[Start of Attachment]
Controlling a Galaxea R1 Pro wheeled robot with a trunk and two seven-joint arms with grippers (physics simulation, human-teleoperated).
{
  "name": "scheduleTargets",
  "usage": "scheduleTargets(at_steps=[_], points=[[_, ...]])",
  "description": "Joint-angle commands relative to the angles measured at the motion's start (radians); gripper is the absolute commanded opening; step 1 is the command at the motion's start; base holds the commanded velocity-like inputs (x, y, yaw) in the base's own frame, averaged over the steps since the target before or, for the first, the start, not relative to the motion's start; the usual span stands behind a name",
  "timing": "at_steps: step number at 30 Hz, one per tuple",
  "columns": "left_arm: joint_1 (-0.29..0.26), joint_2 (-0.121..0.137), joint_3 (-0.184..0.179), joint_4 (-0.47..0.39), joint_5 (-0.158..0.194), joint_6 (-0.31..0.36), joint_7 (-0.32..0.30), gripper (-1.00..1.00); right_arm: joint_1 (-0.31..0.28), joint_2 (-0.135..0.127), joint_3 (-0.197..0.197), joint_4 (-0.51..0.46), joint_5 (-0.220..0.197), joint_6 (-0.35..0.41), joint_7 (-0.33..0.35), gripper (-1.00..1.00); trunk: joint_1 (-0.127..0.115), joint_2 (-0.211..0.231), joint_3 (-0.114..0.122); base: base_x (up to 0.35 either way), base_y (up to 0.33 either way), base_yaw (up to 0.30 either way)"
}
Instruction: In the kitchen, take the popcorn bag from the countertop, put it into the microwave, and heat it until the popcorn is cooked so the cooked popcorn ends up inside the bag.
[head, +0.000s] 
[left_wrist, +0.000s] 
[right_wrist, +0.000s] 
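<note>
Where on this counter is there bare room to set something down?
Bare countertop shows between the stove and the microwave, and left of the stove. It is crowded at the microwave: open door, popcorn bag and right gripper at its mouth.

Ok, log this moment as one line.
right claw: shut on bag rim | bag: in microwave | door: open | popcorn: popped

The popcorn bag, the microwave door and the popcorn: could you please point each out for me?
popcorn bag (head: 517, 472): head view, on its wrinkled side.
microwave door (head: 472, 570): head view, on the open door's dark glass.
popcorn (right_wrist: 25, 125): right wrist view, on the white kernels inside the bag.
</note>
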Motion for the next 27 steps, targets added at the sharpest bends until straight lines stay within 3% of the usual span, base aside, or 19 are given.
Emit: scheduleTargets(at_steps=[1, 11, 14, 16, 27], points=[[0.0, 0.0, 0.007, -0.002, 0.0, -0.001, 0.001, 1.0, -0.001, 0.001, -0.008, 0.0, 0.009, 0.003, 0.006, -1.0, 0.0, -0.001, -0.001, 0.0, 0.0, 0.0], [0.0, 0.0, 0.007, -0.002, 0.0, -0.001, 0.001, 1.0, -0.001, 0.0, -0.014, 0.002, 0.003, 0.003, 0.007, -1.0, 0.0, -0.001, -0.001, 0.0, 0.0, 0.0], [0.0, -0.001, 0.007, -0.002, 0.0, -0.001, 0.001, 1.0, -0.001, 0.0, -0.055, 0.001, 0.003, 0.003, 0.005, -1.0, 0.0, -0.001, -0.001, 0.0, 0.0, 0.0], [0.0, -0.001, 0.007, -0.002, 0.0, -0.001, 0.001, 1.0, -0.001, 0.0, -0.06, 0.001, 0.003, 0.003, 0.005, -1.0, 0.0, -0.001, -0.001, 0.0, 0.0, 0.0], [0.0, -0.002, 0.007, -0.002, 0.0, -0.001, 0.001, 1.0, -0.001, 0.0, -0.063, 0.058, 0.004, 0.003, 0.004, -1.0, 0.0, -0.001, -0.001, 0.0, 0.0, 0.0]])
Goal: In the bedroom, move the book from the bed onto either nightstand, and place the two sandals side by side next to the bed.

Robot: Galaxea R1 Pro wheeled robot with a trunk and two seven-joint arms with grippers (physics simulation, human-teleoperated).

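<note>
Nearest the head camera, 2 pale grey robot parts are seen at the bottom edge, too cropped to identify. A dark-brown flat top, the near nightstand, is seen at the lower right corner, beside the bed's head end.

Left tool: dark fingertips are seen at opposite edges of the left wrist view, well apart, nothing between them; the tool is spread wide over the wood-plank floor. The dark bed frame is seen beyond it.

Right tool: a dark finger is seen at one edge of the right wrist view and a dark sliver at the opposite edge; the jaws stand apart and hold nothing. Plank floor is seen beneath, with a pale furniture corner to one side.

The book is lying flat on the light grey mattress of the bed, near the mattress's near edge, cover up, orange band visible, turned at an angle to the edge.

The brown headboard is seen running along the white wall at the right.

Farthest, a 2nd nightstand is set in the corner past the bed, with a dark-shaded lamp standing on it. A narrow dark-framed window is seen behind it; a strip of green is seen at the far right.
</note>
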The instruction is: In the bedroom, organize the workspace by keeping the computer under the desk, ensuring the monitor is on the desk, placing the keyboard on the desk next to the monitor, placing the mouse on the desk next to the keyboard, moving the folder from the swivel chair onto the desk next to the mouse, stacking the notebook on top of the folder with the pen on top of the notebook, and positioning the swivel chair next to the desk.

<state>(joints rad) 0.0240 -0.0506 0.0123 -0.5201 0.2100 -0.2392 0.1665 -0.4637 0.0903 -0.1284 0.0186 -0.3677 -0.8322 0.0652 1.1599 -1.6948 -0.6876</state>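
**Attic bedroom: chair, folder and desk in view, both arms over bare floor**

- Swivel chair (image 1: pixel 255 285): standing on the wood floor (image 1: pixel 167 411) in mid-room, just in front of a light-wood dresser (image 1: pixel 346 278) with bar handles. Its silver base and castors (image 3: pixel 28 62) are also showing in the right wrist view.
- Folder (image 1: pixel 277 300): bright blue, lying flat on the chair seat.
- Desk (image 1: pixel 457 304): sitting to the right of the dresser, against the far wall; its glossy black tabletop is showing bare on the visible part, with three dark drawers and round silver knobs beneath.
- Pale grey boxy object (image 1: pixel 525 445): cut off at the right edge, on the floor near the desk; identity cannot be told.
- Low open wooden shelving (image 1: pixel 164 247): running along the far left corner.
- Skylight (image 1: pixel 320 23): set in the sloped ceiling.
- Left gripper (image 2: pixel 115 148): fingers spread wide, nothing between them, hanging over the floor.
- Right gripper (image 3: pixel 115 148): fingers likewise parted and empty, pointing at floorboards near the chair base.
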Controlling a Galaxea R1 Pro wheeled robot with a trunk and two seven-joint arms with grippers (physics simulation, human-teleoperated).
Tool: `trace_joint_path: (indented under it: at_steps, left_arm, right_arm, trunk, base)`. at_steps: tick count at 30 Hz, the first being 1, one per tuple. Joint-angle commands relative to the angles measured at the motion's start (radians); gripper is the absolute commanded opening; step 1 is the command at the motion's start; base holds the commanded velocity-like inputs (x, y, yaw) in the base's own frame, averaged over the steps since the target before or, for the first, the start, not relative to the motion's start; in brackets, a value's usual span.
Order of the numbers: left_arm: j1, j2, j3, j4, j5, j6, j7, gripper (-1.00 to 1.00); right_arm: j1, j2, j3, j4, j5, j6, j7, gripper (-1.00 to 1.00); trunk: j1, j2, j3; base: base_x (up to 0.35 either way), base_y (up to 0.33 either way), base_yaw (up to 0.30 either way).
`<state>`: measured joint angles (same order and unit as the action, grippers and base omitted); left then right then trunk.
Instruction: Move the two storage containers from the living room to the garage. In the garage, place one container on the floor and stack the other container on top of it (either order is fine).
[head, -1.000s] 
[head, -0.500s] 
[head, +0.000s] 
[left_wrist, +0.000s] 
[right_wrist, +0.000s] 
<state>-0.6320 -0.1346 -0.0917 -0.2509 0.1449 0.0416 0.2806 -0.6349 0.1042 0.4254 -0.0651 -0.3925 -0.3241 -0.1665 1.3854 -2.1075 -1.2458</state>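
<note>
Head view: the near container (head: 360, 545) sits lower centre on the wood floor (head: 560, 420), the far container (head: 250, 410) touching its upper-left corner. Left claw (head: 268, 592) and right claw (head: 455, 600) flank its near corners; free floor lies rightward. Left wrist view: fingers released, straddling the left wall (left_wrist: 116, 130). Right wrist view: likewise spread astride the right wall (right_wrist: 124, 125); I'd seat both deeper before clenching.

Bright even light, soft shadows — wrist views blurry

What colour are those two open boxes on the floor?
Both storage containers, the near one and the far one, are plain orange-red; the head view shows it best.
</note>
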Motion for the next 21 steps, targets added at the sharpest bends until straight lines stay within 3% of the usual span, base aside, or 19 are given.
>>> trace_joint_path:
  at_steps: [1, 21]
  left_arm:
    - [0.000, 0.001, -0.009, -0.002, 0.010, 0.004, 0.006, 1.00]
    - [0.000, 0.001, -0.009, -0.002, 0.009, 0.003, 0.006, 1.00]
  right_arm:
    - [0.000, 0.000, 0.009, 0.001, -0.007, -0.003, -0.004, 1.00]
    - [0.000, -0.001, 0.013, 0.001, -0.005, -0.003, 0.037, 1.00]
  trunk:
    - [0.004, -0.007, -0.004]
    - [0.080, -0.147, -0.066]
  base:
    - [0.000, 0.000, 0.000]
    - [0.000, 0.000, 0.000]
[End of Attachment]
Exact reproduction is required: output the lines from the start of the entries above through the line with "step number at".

Controlling a Galaxea R1 Pro wheeled robot with a trunk and two seven-joint arms with grippers (physics simulation, human-teleoperated).
{
  "name": "scheduleTargets",
  "usage": "scheduleTargets(at_steps=[_], points=[[_, ...]])",
  "description": "Joint-angle commands relative to the angles measured at the motion's start (radians); gripper is the absolute commanded opening; step 1 is the command at the motion's start; base holds the commanded velocity-like inputs (x, y, yaw) in the base's own frame, averaged over the steps since the target before or, for the first, the start, not relative to the motion's start; the usual span stands behind a name",
  "timing": "at_steps: step number at 30 Hz, one per tuple",

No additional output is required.